» Problem details
Here is the task for the listing below: output exactly the lines from the one containing "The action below" through the one containing "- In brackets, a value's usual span", and leave out the pictures.

+--

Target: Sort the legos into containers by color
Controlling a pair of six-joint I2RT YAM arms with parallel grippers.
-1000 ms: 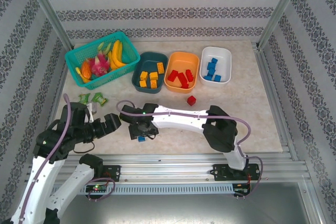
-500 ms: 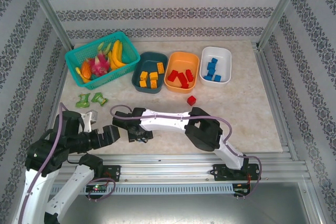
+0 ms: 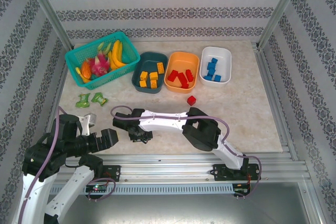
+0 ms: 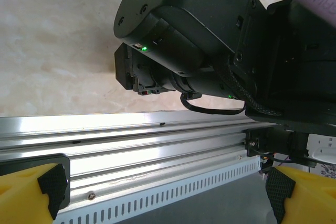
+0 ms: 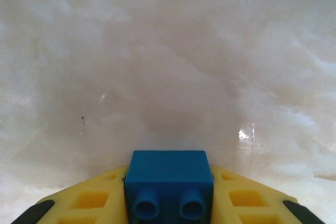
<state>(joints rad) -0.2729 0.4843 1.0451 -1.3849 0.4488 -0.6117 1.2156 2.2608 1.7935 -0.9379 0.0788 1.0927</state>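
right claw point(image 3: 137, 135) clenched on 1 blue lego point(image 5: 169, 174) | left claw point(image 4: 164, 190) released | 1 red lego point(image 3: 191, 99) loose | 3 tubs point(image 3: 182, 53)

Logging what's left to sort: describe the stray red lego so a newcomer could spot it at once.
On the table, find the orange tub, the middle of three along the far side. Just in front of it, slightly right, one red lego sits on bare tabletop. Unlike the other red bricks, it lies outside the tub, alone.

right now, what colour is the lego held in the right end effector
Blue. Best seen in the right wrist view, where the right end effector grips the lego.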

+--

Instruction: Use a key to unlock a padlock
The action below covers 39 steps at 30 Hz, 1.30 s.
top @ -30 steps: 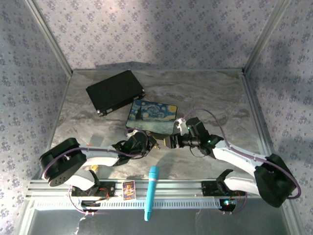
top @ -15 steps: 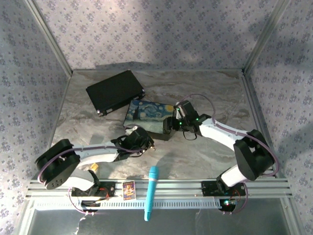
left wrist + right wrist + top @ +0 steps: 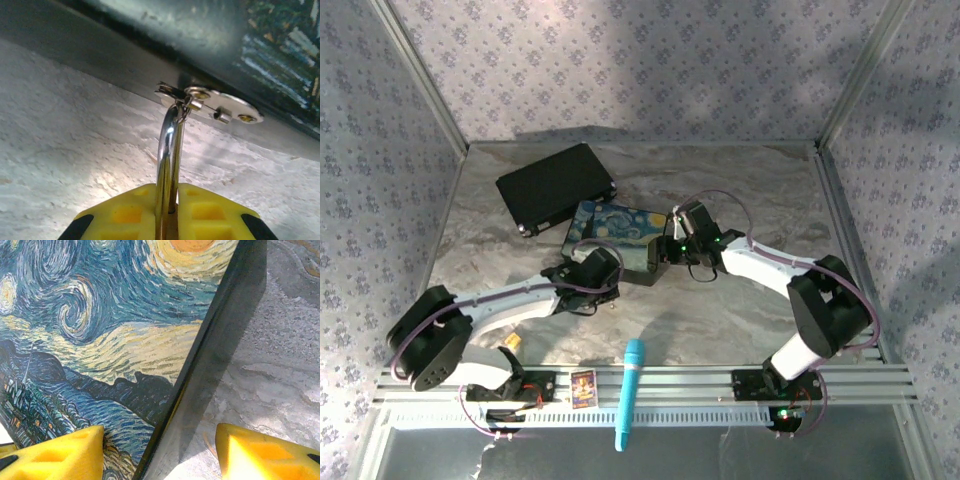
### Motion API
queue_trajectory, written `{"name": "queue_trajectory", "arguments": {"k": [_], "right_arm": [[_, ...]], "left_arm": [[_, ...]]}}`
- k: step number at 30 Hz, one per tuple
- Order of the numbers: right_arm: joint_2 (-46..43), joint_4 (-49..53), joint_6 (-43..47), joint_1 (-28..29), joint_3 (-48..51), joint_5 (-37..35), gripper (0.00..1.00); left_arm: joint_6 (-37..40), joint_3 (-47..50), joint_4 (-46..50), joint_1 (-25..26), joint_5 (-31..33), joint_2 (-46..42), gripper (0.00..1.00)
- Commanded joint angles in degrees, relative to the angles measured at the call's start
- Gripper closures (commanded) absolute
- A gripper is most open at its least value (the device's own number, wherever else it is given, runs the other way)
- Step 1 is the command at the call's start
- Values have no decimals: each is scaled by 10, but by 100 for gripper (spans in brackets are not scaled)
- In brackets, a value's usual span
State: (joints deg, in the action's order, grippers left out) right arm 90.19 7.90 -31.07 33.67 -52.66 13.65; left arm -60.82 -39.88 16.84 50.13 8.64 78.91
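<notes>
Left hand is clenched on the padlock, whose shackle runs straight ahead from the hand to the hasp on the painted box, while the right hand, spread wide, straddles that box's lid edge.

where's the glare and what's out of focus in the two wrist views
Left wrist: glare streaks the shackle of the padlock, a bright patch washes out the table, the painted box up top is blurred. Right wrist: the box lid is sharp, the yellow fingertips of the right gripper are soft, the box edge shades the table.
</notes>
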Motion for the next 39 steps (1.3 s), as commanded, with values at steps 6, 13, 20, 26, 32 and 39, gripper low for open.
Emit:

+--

» Response to the exercise
The action below covers 39 steps at 30 Hz, 1.30 s.
top @ -30 steps: 
top @ -15 steps: 
left wrist + right wrist + top @ +0 steps: 
### Motion API
queue_trajectory, written `{"name": "queue_trajectory", "arguments": {"k": [_], "right_arm": [[_, ...]], "left_arm": [[_, ...]]}}`
- k: step number at 30 Hz, one per tuple
- Order of the numbers: right_arm: joint_2 (-46..43), joint_4 (-49..53), joint_6 (-43..47), joint_1 (-28..29), joint_3 (-48..51), joint_5 (-37..35), gripper (0.00..1.00); left_arm: joint_6 (-37..40), joint_3 (-47..50), joint_4 (-46..50), joint_1 (-25..26), joint_5 (-31..33), joint_2 (-46..42), gripper (0.00..1.00)
- Commanded joint angles in degrees, relative to the angles measured at the call's start
- Gripper closures (commanded) absolute
- A gripper is most open at its least value (the device's own number, wherever else it is given, runs the other way)
- Step 1 is the command at the call's start
- Values have no decimals: each is scaled by 10, but by 100 for gripper (spans in brackets are not scaled)
- In brackets, a value's usual span

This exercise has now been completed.